In the late 1980s, nitric oxide (NO) was first demonstrated as an endogenous gasotransmitter^[1] with a variety of vital functions including vasorelaxation, suppression of cell proliferation and inhibition of platelet aggregation^[2–4]. Such findings led the biomedical study into a new stage. Several years later, carbon monoxide (CO) catalyzed by heme oxygenase (HO) was confirmed as another endogenous gasotransmitter^[5] which also showed great importance in the modulation of vascular structure and functions.

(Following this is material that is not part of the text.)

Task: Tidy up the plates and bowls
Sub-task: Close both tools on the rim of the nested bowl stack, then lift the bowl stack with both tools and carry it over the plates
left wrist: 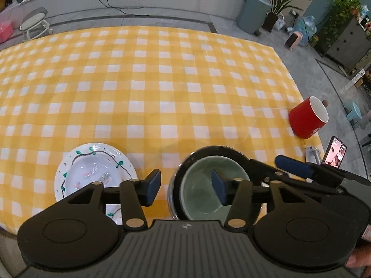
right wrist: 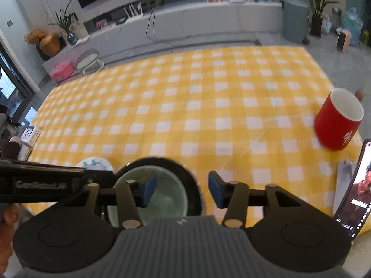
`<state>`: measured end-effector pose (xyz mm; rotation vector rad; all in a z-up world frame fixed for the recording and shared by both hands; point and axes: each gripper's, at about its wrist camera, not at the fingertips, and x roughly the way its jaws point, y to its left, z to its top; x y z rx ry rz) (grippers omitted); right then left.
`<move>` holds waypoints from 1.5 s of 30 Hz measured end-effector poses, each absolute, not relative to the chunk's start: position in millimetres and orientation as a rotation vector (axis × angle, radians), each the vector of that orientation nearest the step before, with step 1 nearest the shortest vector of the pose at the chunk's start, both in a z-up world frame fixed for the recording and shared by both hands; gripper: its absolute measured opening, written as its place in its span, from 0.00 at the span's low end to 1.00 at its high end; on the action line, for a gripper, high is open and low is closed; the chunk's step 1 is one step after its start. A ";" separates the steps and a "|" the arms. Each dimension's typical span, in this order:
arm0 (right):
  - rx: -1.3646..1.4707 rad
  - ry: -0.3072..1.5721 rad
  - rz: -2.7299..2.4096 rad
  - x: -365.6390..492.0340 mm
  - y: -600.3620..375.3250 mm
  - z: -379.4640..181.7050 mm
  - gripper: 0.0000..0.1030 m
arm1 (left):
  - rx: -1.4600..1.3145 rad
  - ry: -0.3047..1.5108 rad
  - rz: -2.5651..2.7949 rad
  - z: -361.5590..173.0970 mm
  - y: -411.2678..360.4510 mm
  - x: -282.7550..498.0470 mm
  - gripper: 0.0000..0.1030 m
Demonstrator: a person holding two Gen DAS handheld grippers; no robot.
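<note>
two bowls [left wrist: 204, 185], one plate [left wrist: 92, 169], one mug [left wrist: 308, 118], one phone [left wrist: 335, 153]

A yellow-and-white checked cloth [left wrist: 162, 81] covers the desk. Left of the left tongs [left wrist: 186, 188] lies a white plate [left wrist: 92, 173] painted with a dark vine line, green leaves and small speckles. Under both tongs, a pale green bowl [left wrist: 201, 185] sits inside a black one [left wrist: 183, 164]. Far right stands a red mug [right wrist: 337, 121] (white inside, with a white mark on its side). Both tongs, left and right [right wrist: 182, 191], are black with dark blue pads [right wrist: 149, 191].

green bowl [left wrist: 204, 185] nested upright in black bowl [left wrist: 185, 162], vine-painted white plate [left wrist: 92, 162] just left
</note>
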<state>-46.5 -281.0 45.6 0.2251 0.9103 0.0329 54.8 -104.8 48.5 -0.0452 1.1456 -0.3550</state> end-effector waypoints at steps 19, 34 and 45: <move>0.665 0.971 0.055 -42.5 -323.3 -42.4 0.69 | -0.356 1.086 -0.325 -11.8 -62.3 44.3 0.69; 0.784 1.030 0.072 -42.3 -325.5 -65.0 0.68 | -0.542 1.192 -0.327 -51.6 -51.5 48.7 0.69; 0.868 1.061 0.070 -40.8 -331.8 -75.7 0.57 | -0.609 1.253 -0.371 -64.7 -51.3 48.9 0.59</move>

The studies on NO and CO have made it easier to explain the mechanisms and pathogenesis of diseases. However, the regulation of functions, as well as structures of systems under physiological or pathophysiological conditions, remains unclear. The most hopeful approach is to look for new gasotransmitters. Hydrogen sulfide (H₂S) has been generally considered a toxic gas found in the contaminated environmental atmosphere^[6]. In recent years, however, more and more studies have suggested that endogenous H₂S is another gasotransmitter^[7]. H₂S is produced endogenously from cysteine by pyridoxal-5'-phosphate-dependent enzymes, including cystathionine β-synthase and/or cystathionine γ-lyase (CSE)^[8]. The enzymes were found highly expressed in the brain, ileum and vessels. In the late 1990s, H₂S was proven to be a neuromodulator in the brain, as well as a tone regulator in smooth muscles^[9]. Endogenous H₂S is responsive to neuronal excitation by the Ca²⁺/calmodulin-mediated pathway, enhancing the NMDA receptor-mediated responses by induced cyclic adenosine monophosphate (cAMP), modifying long-term potentiation (LTP, a synaptic model of memory). More interestingly, Hosoki et al found that H₂S could be produced in the portal vein, thoracic aorta, tail artery, mesenteric artery and pulmonary artery^[10]. Recently, H₂S was found to exert an inhibitory effect on vascular smooth muscle cell proliferation^[11] and promote its apoptosis^[12]. H₂S was also found to play a role in the regulation of cardiac function and vasorelaxation by activating the K_ATP channel, a distinctive way that is different from NO and CO^[13–14].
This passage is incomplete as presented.